Figure 6(a) shows a representative image of the custom line pattern target captured by the compact sLSM probe. The measured LSF FWHM, also the measured lateral resolution, was $1.90\pm 0.07\mu \mathrm{m}$ over the theoretical illumination DOF of $206.2\mu \mathrm{m}$. The axial resolution at the center of the imaging depth range was measured to be $5.2\mu \mathrm{m}$. Within the theoretical illumination DOF of $206.2\mu \mathrm{m}$, the light sheet thickness, also the axial resolution, was smaller than $5.6\mu \mathrm{m}$.

Fig. 6

(a) Custom resolution target image and (b) measured axial resolution as a function of depth.

3.4.

Tissue Imaging Performance

Figure 7 shows representative sLSM and histologic images of fixed normal anal squamous mucosa. The image acquired by the compact sLSM probe [Fig. 7(a)] visualizes tissue details over a width of 2 mm. The epithelium and stroma are clearly delineated. A magnified view of the same image [Fig. 7(b)] visualizes a honeycomb pattern of squamous epithelial cells with hypo-reflective nuclei (arrows) and hyper-reflective cytoplasm and cell membranes, in a similar manner to the image obtained with the bench sLSM device [Fig. 7(c)] and with a similar nuclear size and spacing to the histologic image [Fig. 7(d)].

Fig. 7

sLSM images of normal anal squamous mucosa obtained with (a, b) the compact sLSM probe and (c) bench sLSM device, and (d) histologic image of the same tissue. Arrows, nuclei.

Figure 8 shows representative sLSM and histologic images of fixed low-grade squamous intraepithelial lesion (LSIL). The image obtained with the compact sLSM probe [Fig. 8(a)] clearly distinguishes the layer of parakeratosis from the underlying epithelium, which is thickened compared to normal squamous epithelium. The higher-magnification view of the compact sLSM probe image [Fig. 8(b)] shows that the honeycomb pattern of the squamous epithelial cells is still retained but the cellular features have more variability in size and shape than normal squamous epithelium. A similar trend is shown in the image obtained with the bench sLSM device [Fig. 8(c)] and the histologic image [Fig. 8(d)].

Fig. 8

sLSM images of LSIL obtained with (a, b) the compact sLSM probe and (c) bench sLSM device, and (d) histologic image of the same tissue.

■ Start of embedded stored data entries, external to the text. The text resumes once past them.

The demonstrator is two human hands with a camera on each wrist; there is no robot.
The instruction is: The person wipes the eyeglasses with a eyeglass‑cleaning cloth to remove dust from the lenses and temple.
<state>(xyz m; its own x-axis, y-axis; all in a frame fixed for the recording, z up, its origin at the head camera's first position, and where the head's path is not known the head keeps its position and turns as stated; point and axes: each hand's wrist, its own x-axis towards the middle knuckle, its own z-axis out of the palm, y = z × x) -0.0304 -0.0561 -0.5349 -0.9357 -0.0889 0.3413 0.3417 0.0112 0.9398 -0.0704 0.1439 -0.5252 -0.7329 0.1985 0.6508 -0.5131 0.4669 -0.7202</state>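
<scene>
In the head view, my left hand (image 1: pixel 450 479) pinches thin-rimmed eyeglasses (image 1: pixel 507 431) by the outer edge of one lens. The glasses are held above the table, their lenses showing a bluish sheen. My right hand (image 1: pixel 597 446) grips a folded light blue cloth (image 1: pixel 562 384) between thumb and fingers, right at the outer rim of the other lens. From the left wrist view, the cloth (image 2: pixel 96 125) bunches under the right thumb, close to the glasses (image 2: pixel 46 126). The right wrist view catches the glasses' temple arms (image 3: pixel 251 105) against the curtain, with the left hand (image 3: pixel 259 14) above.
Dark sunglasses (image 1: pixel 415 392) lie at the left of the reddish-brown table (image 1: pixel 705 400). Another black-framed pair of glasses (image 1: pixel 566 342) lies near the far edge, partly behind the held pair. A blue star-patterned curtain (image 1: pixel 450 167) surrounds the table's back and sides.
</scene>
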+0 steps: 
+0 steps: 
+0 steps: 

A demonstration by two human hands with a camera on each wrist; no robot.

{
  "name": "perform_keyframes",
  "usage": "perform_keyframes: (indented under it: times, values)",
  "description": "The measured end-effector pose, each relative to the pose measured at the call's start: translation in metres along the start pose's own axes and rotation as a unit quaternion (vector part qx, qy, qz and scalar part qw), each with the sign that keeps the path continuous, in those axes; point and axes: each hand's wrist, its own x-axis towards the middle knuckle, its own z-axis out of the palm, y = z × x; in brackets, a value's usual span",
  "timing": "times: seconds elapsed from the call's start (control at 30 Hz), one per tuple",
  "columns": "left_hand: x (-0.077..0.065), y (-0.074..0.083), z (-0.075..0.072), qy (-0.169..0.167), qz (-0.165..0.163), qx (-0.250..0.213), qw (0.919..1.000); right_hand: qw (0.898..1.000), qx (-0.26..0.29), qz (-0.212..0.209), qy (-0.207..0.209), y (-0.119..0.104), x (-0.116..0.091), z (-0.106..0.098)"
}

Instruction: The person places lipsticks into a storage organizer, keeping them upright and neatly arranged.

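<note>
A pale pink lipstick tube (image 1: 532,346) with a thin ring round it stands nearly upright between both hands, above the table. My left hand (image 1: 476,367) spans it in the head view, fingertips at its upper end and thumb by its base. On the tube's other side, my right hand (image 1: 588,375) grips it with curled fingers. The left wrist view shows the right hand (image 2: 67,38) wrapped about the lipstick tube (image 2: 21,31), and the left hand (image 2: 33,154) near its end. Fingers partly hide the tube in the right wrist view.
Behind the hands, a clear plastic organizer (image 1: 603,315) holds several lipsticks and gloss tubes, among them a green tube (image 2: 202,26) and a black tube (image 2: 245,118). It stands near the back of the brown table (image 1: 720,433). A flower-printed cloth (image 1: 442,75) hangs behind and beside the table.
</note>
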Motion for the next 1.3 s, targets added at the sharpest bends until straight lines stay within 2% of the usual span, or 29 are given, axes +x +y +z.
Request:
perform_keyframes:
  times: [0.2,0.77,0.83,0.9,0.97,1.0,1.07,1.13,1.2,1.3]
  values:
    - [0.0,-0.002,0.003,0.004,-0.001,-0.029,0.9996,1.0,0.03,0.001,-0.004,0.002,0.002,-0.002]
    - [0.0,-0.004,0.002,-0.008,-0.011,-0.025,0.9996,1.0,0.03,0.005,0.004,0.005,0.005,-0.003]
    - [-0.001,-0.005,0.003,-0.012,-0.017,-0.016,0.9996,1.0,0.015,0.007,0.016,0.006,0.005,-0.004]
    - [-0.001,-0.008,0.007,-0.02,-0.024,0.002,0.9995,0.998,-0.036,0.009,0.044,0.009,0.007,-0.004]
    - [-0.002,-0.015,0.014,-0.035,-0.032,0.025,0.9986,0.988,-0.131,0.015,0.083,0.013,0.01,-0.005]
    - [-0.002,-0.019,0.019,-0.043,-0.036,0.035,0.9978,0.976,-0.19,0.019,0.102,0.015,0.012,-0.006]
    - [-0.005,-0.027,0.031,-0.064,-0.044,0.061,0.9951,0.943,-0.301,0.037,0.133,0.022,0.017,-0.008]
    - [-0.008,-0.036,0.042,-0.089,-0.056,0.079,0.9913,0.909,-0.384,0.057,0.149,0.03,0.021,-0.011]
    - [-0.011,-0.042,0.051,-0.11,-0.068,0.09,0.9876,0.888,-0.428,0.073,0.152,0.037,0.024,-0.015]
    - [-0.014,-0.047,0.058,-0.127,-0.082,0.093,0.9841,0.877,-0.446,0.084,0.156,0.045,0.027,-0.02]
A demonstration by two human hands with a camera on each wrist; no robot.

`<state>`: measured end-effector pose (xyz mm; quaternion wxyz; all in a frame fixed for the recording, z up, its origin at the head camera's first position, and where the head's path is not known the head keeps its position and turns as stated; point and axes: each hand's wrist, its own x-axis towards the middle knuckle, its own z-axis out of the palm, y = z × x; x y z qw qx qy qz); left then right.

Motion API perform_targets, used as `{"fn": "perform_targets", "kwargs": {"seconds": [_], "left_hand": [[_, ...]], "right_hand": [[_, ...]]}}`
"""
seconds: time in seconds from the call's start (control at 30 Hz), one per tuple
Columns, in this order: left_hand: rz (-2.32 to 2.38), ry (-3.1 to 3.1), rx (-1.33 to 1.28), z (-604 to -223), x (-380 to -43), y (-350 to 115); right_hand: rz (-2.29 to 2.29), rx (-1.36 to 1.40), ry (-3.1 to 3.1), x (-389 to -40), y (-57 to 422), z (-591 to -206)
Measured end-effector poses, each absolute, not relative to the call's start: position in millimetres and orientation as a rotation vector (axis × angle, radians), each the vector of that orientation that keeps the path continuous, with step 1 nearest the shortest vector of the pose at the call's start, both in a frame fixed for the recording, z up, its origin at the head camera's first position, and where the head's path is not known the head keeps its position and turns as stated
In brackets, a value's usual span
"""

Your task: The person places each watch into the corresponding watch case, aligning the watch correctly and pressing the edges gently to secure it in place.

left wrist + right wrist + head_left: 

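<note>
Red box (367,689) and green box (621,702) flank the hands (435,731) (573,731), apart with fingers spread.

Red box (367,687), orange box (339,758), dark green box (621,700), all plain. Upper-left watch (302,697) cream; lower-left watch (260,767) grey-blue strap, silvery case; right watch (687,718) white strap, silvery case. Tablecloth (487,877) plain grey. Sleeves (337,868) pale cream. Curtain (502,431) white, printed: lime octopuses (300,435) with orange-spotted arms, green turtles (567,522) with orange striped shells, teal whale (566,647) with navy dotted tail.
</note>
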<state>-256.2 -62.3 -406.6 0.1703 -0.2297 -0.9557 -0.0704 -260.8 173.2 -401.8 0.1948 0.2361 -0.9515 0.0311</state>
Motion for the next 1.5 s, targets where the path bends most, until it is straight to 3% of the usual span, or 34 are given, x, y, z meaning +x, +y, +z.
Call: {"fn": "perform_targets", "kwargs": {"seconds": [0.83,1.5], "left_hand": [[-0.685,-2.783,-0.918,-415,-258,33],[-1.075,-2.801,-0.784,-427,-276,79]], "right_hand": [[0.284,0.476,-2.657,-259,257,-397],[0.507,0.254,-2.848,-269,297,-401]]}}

Figure 9 shows representative sLSM and histologic images of fixed high-grade squamous intraepithelial lesion (HSIL). A large-area sLSM image obtained with the compact sLSM probe [Fig. 9(a)] shows the lack of clear distinction between the epithelium and stroma. The increased epithelial thickness and stronger scattering in HSIL might have degraded the resolution at the base of the epithelium more in HSIL than in normal squamous epithelium, making the epithelium-to-stroma interface less distinctive. A higher-magnification view [Fig. 9(b)] and its inset visualize dense and irregular arrangement of small hypo-reflective nuclei (arrows) with a varying size and shape. The trend of crowded nuclei is also shown in the image obtained with the bench sLSM device [Fig. 9(c)] and the histologic image [Fig. 9(d)].

Fig. 9

sLSM images of HSIL obtained with (a, b) the compact sLSM probe and (c) bench sLSM device, and (d) histologic image of the same tissue. Arrows, nuclei.